I replied, “Yeah. That’s how things are a lot of the time for me. But in you that would mean trouble.” And we kind of laughed about it.

I remember, once, reading someone talking about an utterly horrifying experience he had. He described his mental state at the time in terms that are usually reserved for people who have no mental state. And then he told me what he meant by it, and it was something I experienced on a regular basis.

I still don’t agree with the words he used to describe it, but I’m starting to understand why it is that he would find it a lot more alarming, and a lot more of an “imminent danger” signal, than I would. It’s not part of his normal, it’s part of mine.
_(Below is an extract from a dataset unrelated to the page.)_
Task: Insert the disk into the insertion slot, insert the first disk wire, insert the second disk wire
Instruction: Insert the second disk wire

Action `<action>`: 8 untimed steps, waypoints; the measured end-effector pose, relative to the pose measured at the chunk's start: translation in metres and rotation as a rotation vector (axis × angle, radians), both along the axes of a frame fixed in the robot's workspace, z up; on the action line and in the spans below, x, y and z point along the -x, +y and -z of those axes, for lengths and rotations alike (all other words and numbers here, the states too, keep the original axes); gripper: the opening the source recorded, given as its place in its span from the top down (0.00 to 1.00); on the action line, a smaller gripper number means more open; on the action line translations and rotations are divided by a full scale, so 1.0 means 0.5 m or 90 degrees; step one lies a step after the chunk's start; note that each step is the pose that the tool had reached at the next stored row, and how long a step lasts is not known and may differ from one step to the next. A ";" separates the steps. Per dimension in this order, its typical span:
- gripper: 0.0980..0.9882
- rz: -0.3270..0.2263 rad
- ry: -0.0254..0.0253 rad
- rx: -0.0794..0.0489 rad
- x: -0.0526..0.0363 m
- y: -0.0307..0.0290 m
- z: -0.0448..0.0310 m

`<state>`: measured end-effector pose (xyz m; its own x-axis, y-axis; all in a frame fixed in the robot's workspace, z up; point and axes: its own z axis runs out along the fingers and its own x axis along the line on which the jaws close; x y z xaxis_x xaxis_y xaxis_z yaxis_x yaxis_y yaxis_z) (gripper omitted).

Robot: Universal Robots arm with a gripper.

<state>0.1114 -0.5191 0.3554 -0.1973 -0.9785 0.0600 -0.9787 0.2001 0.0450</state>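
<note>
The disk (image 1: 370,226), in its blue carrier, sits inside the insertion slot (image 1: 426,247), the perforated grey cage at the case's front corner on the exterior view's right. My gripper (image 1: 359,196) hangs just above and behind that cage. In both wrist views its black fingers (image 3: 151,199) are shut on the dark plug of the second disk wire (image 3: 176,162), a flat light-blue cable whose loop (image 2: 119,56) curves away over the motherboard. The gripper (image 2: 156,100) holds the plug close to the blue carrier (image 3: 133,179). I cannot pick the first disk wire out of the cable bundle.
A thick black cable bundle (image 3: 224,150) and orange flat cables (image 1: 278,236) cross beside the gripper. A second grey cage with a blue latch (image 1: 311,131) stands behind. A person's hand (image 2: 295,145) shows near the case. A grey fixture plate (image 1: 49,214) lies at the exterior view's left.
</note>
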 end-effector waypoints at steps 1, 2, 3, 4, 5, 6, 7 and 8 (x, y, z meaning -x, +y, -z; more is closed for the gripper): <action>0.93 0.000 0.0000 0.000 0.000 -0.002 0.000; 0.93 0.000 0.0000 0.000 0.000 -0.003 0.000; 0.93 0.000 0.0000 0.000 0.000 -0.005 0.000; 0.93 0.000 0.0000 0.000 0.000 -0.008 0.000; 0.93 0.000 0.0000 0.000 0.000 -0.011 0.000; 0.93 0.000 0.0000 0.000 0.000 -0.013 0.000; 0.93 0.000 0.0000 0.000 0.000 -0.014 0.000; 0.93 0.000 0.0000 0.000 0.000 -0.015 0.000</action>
Likewise, I was at one point experiencing a great deal of pain with typing to the point where I strapped a bent stick to my arm and typed with the stick. The reactions of a woman who knew me, and a man who worked in the facilitated communication field, were very different. The woman who knew me was commenting on the frustration I was probably experiencing because of the speed issue, and the man was congratulating me on how well I typed compared to people who use more FC than I do. (Although I’ve seen FC users type way faster than I was typing that day.)

Meanwhile, I’ve seen people talk about dangerous (to them) levels of overload and shutdown, when losing skills I’ve never had in the first place.

This isn’t meant to be one of those vacuous statements about looking at how fortunate you are in comparison to someone else. It’s more the opposite. I can see a potential for auties to say, “Well I never had that, so losing it isn’t a big deal, I live without it all the time.” And I keep thinking “No, this is one of those things that really is relative to how someone is doing normally. For some people, losing the ability to talk signals a big crash, for other people it is commonplace. The fact that it’s commonplace for some of us does not negate the fact that it signals a big crash for others.”